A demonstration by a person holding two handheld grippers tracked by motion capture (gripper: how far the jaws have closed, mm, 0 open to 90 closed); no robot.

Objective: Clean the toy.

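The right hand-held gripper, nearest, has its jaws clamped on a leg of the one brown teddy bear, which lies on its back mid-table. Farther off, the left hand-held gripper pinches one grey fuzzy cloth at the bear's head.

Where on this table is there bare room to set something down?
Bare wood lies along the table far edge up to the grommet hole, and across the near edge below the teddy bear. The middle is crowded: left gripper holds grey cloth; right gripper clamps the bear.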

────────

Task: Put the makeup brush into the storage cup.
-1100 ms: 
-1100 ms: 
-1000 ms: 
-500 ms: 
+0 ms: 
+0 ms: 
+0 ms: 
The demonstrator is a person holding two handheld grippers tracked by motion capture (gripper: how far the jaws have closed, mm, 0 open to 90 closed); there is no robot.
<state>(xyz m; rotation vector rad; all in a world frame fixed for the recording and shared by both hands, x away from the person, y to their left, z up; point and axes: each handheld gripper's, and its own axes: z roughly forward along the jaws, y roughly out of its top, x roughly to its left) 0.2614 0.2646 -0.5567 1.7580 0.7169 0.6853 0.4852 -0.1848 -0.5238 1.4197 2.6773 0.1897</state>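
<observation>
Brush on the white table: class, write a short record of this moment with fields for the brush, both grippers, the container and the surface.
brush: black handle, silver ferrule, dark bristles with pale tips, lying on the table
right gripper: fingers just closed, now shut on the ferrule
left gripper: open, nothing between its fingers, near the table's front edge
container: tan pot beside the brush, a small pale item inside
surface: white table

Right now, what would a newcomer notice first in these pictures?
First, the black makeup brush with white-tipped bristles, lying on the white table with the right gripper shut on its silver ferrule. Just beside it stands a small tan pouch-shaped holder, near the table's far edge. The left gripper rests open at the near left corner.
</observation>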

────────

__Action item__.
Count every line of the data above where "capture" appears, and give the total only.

__Your solution__.
2